ESG and operational excellence

Despite these fast-moving developments, emerging terminology and changing attitudes, many operational leaders are recognizing that ESG principals are, in fact, not entirely new. Operational excellence programs geared toward improving quality and efficiency, from the factory floor to the customer service department, have been around since at least the 1970s. It is a short hop from there to seeing how sustainable operational practices can help organizations become more cost-effective, efficient and competitive. Just like ESG reporting can leverage existing financial reporting competencies and structures, operationalizing ESG principles can start at the operational excellence level and expand from there.

Here are several areas that many companies already manage from an operational excellence standpoint and would want to incorporate into their sustainable operations strategy:

Emissions and energy management. Develop strategies for effective energy management to promote carbon reduction and environmental sustainability. Rather than simply comparing utility bills to industry peers, are organizations analyzing data from individual machines to better understand energy consumption and how to improve upon it?

Water management. Leverage advanced analytics, tools and best practices to minimize water use, reduce leakage and/or wastewater and promote reuse. How much water is needed to create a product, and is it possible to reduce the water used by better recipe management?

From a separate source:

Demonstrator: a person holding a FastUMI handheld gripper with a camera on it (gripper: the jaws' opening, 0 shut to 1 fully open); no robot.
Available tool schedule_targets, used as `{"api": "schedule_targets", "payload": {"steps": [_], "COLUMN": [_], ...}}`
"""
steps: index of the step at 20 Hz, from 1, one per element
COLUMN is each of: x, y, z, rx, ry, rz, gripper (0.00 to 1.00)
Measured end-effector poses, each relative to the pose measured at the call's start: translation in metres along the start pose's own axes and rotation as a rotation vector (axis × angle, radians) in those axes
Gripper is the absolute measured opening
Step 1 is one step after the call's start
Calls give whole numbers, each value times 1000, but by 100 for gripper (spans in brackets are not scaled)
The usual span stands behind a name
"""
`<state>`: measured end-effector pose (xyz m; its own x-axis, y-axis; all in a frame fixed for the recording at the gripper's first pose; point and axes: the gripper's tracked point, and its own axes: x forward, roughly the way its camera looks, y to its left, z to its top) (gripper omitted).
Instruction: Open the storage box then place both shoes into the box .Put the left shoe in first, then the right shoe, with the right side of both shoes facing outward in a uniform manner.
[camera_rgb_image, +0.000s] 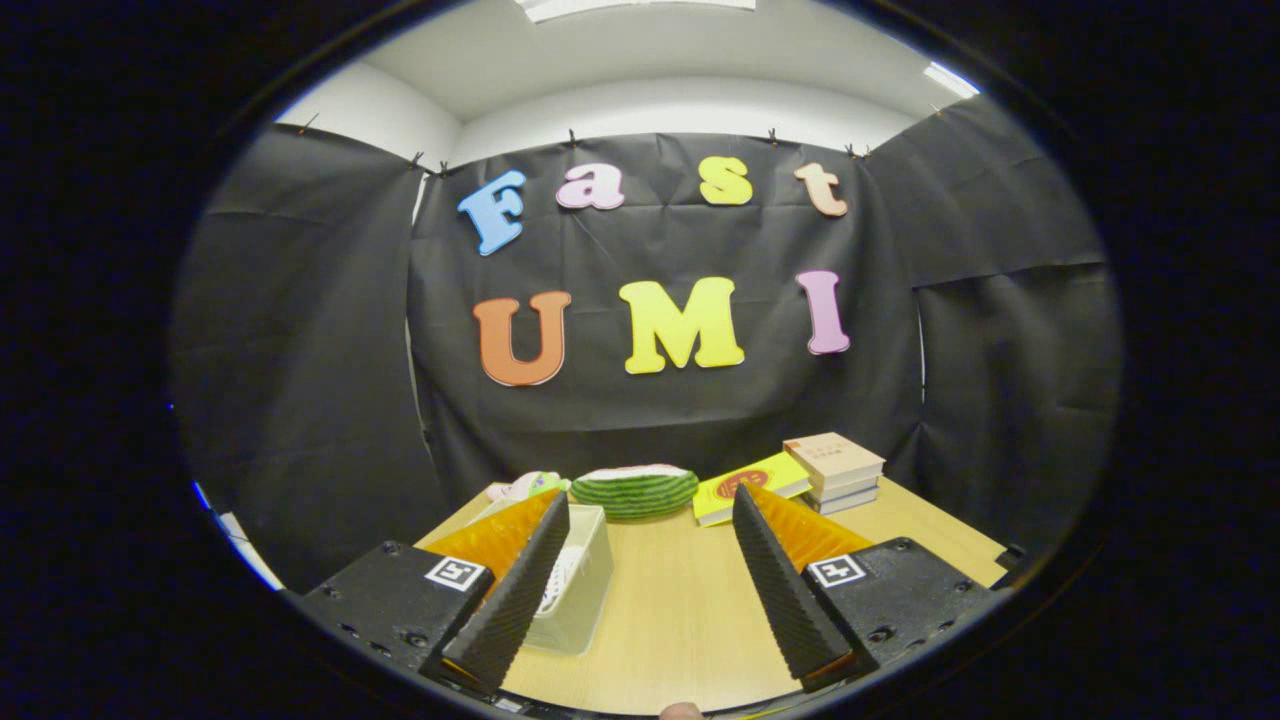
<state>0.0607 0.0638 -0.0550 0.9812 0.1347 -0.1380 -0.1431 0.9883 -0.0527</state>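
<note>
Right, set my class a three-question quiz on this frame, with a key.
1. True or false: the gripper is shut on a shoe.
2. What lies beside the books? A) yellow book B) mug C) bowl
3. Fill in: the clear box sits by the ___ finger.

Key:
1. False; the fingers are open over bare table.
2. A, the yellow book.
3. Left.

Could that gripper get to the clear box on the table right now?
Probably yes. The gripper is open and holds nothing, and the box sits on the table right beside one finger, with nothing between them.
</note>
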Motion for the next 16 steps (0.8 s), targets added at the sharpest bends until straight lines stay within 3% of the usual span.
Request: {"api": "schedule_targets", "payload": {"steps": [9,16], "x": [-71,-93], "y": [-66,-84], "z": [51,51], "rx": [-8,-48], "ry": [-101,-99], "rz": [-10,-6], "gripper": [100,100]}}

Waste management. Reduce the environmental impact of operations through reuse, redistribution, reclamation and recycling. How can organizations improve processes and efficiencies to maximize a limited supply of resources?

Sustainable materials and packaging. Monitor consumption and incorporate next-generation renewable materials within products. Where can companies minimize usage and waste production while promoting circularity – that is, transition from using and throwing away materials to reducing, reusing and recycling them?

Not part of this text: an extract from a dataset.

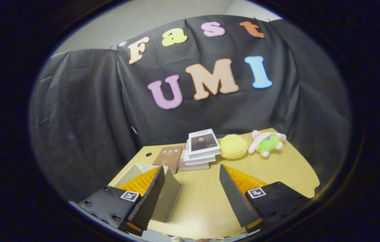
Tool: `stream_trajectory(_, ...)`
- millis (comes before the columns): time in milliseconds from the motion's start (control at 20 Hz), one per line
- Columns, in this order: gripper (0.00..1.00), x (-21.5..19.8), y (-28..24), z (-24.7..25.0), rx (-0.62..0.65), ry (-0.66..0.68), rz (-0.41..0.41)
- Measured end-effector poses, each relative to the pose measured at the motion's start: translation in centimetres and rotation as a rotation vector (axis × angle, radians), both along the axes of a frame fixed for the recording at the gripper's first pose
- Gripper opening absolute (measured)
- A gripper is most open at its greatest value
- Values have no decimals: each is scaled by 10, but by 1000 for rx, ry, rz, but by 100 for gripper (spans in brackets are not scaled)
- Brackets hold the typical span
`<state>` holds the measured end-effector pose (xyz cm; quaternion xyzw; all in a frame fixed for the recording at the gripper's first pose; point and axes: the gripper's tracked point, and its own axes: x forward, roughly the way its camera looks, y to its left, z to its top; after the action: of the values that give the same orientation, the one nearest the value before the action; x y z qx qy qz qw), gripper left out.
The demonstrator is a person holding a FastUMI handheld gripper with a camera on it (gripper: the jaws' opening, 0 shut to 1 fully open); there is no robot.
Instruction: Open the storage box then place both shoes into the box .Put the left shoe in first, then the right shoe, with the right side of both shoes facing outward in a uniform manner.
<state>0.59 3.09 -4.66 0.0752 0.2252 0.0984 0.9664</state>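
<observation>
Gripper view, from above a tan table (pixel 210 201). Gripper (pixel 191 178) fingers stand wide apart, with nothing held between them; each carries a small square black-and-white marker near its base. Storage box (pixel 168 198), grey-beige with its top open, sits at the near left of the table, partly behind the left finger; its long axis cannot be told. Beyond the fingers lies a stack of books (pixel 201 148); the top cover bears a dark portrait, its lettering too small to read. A brown book (pixel 169 158) just left of the stack shows pale printed characters. Right of the stack: a yellow round cushion (pixel 233 146), then a pink-and-green plush toy (pixel 267 142) lying on its side.
</observation>
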Motion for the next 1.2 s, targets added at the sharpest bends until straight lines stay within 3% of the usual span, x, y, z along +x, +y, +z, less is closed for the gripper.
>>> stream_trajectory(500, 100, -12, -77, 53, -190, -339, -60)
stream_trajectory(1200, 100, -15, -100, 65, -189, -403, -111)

ESG sourcing and supplier monitoring. Implement sustainable procurement practices and design solutions to assesses and monitor supplier compliance to ESG standards. To what extent do partners consider sustainability important? Do they have their own processes in place to manage energy, water, waste, materials and packaging?

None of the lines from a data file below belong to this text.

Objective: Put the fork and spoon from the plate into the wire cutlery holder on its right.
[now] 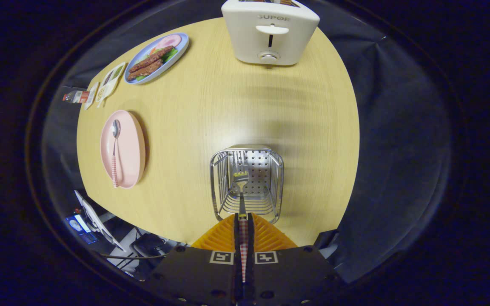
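Setting: staged dining booth. Evidence: round wooden table (228,110) enclosed by dark cloth; toaster (270,32) at 12 o'clock; plate of food (156,58) at 11 o'clock; possibly electronics on the floor at 7 o'clock.

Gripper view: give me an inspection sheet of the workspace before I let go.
Surface: wooden table, round edge.
Job's things: fork held by its checked handle, head over the wire cutlery holder; spoon lying on the pink plate to the holder's left.
Clutter: white toaster beyond the holder; blue plate of food; sachets and a small bottle beside it.
Gripper: gripper shut on the fork handle.
Cables: cable on the floor below the table edge.
Surroundings: dark cloth around the table.
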A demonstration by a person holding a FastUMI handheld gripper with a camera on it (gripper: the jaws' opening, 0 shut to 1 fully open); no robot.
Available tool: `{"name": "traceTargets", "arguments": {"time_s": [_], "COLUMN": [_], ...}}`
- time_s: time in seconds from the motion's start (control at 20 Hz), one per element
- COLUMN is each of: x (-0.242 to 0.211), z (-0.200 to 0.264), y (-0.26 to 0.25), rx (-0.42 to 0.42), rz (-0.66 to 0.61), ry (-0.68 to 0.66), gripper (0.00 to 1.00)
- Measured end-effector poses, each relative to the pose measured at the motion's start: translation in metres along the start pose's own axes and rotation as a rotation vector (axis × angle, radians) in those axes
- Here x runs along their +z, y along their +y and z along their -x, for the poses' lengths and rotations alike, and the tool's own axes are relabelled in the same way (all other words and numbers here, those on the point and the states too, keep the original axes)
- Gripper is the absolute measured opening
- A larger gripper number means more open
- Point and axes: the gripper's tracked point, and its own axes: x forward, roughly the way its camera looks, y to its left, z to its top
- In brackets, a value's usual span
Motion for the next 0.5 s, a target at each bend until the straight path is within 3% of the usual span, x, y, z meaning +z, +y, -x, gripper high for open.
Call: {"name": "traceTargets", "arguments": {"time_s": [0.5], "x": [0.0], "z": [0.011], "y": [-0.002], "rx": [-0.055], "rz": [0.023], "ry": [-0.034], "gripper": [0.09]}}
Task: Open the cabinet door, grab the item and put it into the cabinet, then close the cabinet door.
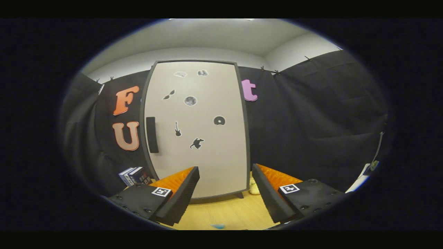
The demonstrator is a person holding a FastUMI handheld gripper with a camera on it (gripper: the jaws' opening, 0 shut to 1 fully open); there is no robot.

ESG realization and value chain compliance review. Assess the value chain to ensure the operational practices achieve established ESG targets and adhere to regulations. What must an organization do to build and maintain motivation behind a sustainable operations effort when heretofore its focus has been on ESG disclosures and reporting?

Sounds easy, but is it?

The good news is that a sustainable operations strategy focused on resource efficiency, materials reuse and cost reduction is of obvious benefit and can lean on the same tools, processes, strategic partnerships, data and insights that many organizations already possess. The bad news is that, while the opportunity is undeniably there, companies often lack the know-how required to tie this infrastructure to specific ESG industry standards, KPIs and reporting as expected by ESG stakeholders.

Where companies are likely to face the most challenges is in re-tooling to deliver a measurable reduction in environmental impact across their entire value chains. This will boil down to strategic process improvements, to reduce resource usage and environmental impact and data, to report on these improvements. But no action is more urgent today to the operational executive, given the fact that high energy prices, water constraints and a lack of raw materials are unlikely to abate anytime soon. Doing nothing will not only have dire consequences for climate and society, as COP27 leaders are eager to impress. It will also displease regulators and investors and turn away customers, and can throw a complacent, slow-moving organization in a competition ring for diminishing resources where everyone loses.